When looking at data on energy production and consumption it is important to keep in mind the context of the data – otherwise you will arrive at invalid conclusions. If you were to just look at energy consumption it appears Iceland is wasteful – but because Iceland uses entirely renewable energy its electricity generation actually contributes very little to atmospheric CO2.
As a rule however, global climate change is driven by GHGs in the atmosphere, it does not matter whether the GHGs are produced by a country with a large population or a small population. Population considerations only come into play when nations negotiate on who should be contributing what to GHG reduction. Unfortunately, some nations still view reducing GHG emissions as a disadvantage to national development goals because we are conditioned to view cheap hydrocarbon-based energy as a vital component of the development formula.
Consider this: In 1979 the administration of President Jimmy Carter installed 32 solar panels on the roof of the White House.
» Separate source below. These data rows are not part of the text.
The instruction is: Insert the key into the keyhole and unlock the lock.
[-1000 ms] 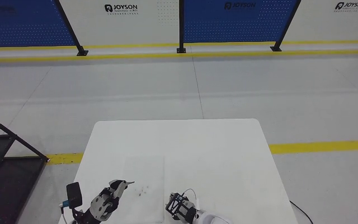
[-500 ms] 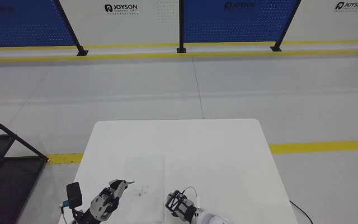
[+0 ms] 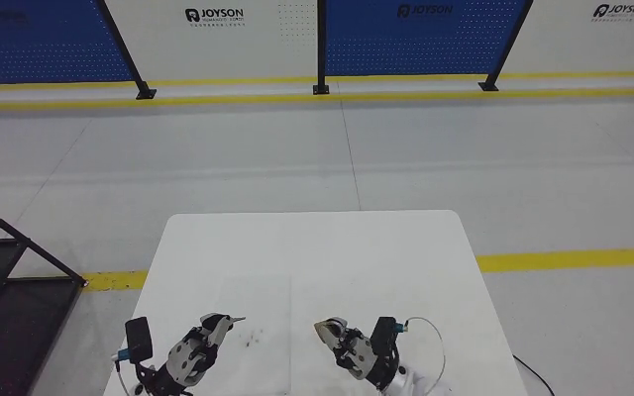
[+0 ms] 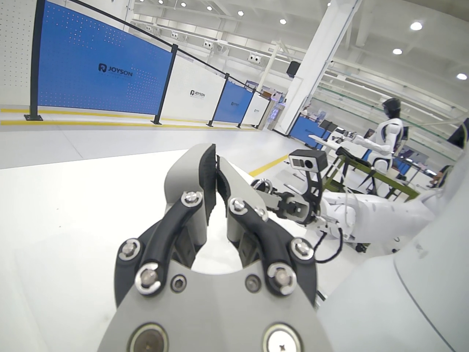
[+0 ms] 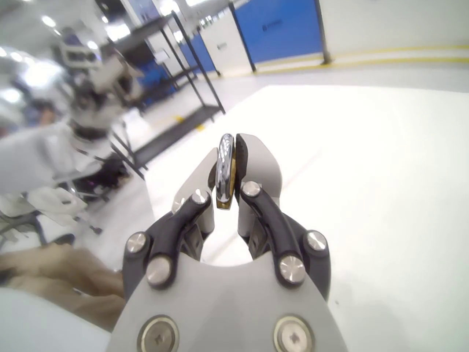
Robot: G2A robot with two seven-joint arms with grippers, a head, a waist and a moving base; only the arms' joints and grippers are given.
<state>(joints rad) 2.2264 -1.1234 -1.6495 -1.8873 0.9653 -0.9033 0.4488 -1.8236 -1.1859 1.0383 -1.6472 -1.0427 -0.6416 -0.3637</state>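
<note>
- The right gripper [image 3: 333, 335] has swung up from the near edge of the white surface [image 3: 317, 257] and turned, so its tip now points toward the left gripper [image 4: 216, 164].
- Its jaws pinch the lock [image 5: 224, 173] by the flat sides. The chrome shackle stands out past the tips and a sliver of brass body shows between the fingers.
- The left gripper has barely shifted. Its jaws are pressed together, and a thin sliver sticks out past them that I take to be the key [image 3: 235, 320].
- The two grippers sit level over the near part of the surface, clearly apart, tips angled toward each other.
- The lock is now offered for insertion. The keyhole itself is hidden, so its alignment with the key cannot be judged yet.
</note>
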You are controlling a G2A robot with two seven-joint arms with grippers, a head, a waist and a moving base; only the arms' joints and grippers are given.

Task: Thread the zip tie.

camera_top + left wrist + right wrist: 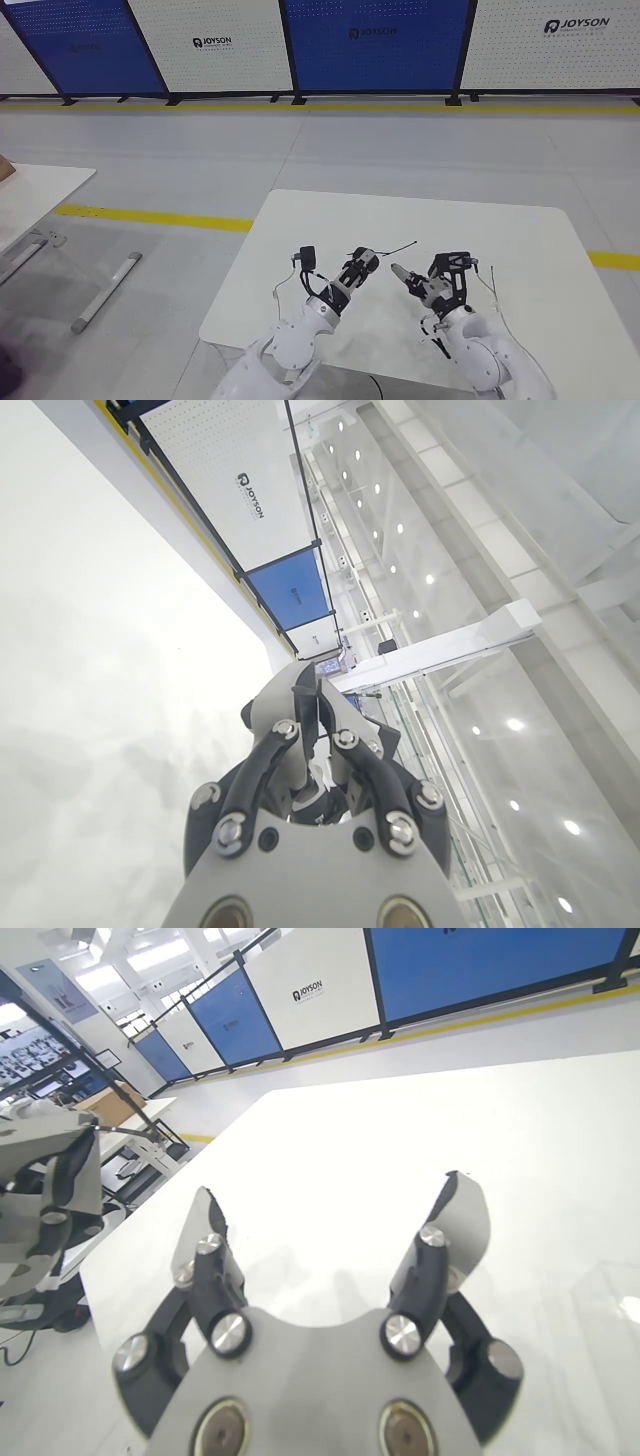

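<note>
Clamping zip tie [395,247] in left gripper [365,258] | right gripper [330,1185] near tie, jaws apart | you'd best grip free end squarely

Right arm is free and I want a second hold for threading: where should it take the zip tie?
Probably the free tail of the zip tie, which sticks out from the shut left gripper toward the right arm's side. Bring the open right gripper in from that side, jaws across the thin strip.
</note>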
“In the year 2000 this solar water heater behind me, which is being dedicated today, will still be here supplying cheap, efficient energy…. A generation from now, this solar heater can either be a curiosity, a museum piece, an example of a road not taken or it can be just a small part of one of the greatest and most exciting adventures ever undertaken by the American people.”
President Jimmy Carter
The Reagan administration gutted the research and development budgets for renewable energy at the U.S. Department of Energy (DoE) and eliminated tax breaks for the deployment of wind turbines and solar technologies. By 1986 the US was out of the renewable energy field – a field in which it led the world during the Carter administration. Although we can point the finger at Reagan’s shortsightedness, there is no doubt that behind the scenes, the decision was driven by the O&G industry. In fact, Reagan, in a presidential debate with Carter stated of Carter’s energy policy:
“It hasn’t produced a quart of oil or a lump of coal or anything else in the line of energy.”
Pres. Candidate Ronald Reagan
Really, “A quart of oil or a lump of coal?” I wonder who wrote that line?
China now controls about 80% of the solar panel manufacturing industry. In fact one of the original solar panels from on top of the White House recently ended up in a Science Museum in China.
The careful and cynical media spin orchestrated by unethical and corrupt politicians, and companies with a vested interest in selling and using hydrocarbons kept us from moving forward with developing non-polluting alternative energy sources. Worse, their actions directly led to the demise of the fledgling alternative energy industry in the US.
In the few years remaining for us to rein in GHG emissions and avert climate disaster, we will be faced with many difficult decisions. Do we vote for the longevity of our planet for the sake of our children, or for short-term personal gain. Future global leadership will be in the hands nations (and companies) that quickly adopt and develop renewable energy and technology.